Ruby’s own array literal and method calling syntaxes allow you to specify a list of sequential values followed by an either implicit or explicit hash of name/value pairs stored at end of the array. Sarah takes this concept a few steps further.

Values with sequential indexes beginning at 0 are typically stored in the sequential array for efficiency. You can also assign values with non-sequential indexes, and these values are stored in the sparse array (which is actually implemented as a hash). The sequential and sparse arrays work together like a traditional Ruby array, except that there can really be empty holes with no values (as opposed to having nil values as place-holders where no other value has been set in the case of a traditional Ruby array). You can perform most of the typical array operations, including pushing, popping, shifting, unshifting, and deleting. These result in the re-indexing of sparse values in addition to sequential values after the point of insertion or deletion, just as if they had all been stored in a traditional Ruby array.

Values stored with non-integer keys are stored in a separate “random access” (i.e. unordered) hash. Re-indexing of the sequential and sparse arrays does not affect these key/value pairs.

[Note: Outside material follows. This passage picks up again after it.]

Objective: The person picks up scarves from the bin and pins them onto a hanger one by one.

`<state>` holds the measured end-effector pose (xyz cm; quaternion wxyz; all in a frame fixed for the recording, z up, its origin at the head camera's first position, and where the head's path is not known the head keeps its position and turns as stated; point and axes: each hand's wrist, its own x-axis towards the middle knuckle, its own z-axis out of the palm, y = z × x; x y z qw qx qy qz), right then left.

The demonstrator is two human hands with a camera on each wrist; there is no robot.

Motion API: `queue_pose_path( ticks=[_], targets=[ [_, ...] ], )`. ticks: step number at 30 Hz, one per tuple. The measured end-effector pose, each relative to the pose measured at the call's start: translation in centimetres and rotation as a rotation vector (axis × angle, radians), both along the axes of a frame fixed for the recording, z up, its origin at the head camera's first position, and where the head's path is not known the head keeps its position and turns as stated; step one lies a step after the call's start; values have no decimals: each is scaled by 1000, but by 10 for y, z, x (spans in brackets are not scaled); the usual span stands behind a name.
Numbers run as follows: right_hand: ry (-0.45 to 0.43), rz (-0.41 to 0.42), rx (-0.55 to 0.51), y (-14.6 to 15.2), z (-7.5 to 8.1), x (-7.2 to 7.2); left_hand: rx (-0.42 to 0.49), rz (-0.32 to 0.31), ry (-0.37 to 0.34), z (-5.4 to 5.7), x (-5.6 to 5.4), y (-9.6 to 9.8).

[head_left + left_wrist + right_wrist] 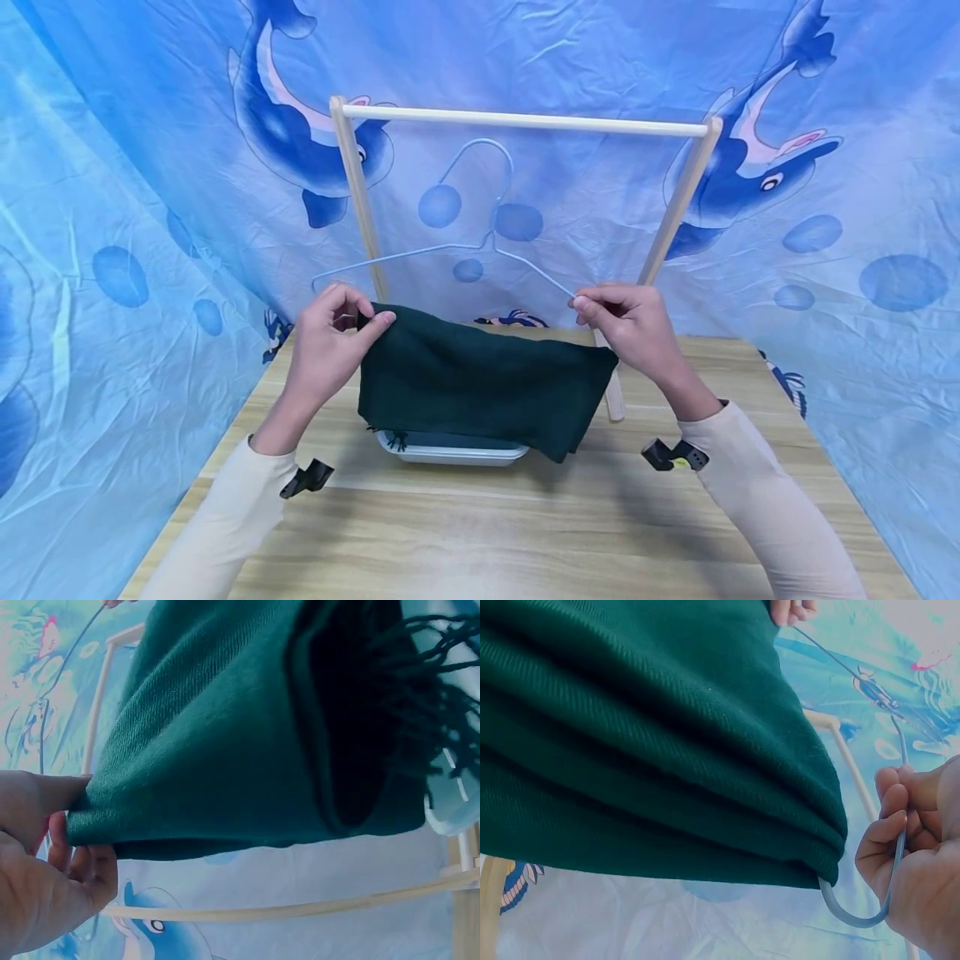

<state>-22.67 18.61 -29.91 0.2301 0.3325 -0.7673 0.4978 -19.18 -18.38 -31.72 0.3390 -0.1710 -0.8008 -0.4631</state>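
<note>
A dark green scarf (480, 375) with fringe (450, 697) hangs folded from a light-blue wire hanger (450, 247). My left hand (330, 333) pinches the scarf's upper left corner between thumb and fingers, close to the hanger's left end. With curled fingers my right hand (630, 325) grips the hanger wire at its right shoulder. In the right wrist view, the rounded end of the hanger (855, 921) comes out of the scarf's folds below that hand. Scarf cloth hides most of the hanger's lower bar. The hook points up and touches nothing.
Behind the hanger stands a wooden rack with a white rail (525, 122). A white plastic tray (457, 455) sits on the wooden table (450, 533) beneath the scarf, partly hidden by it. Blue dolphin-printed cloth (135, 167) surrounds the table at the back and sides.
</note>
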Motion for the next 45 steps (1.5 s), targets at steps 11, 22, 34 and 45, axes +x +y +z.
queue_pose_path(
  ticks=[11,22,34,45],
  targets=[
    [13,-34,20,5,2,-1,-198,152,-162,-12,2,-4],
    [9,-38,25,6,0,-3,-272,139,-307,-15,-1,-8],
    [7,-42,23,5,-1,-4,-167,78,-340,-8,0,-4],
    [2,-23,39,5,-4,-5,-86,63,-120,-9,5,-6]
  ],
)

Instead of accessing sparse and random-access values through a hash at the end of the array first, these values all appear at the same level. Compare:

# Traditional Ruby array with implicit hash
a = ['first', 5 => 'second', :greeting => 'hello']
# a[0] = 'first'
# a[1] is a hash
# a[1][5] = 'second'
# a[1][:greeting] = 'hello'

# Using a Sarah
s = Sarah['first', 5 => 'second', :greeting => 'hello']
# s[0] = 'first'
# s[5] = 'second'
# s[:greeting] = 'hello'

Why Should I Use It?

Sarah provides a pure-Ruby sparse array implementation, and can easily be the basis for a pure-Ruby sparse matrix implementation. It also provides efficient linear storage and manipulation in case you don’t know in advance if your data will be sequential or sparse in nature (i.e. it can vary significantly based on user input).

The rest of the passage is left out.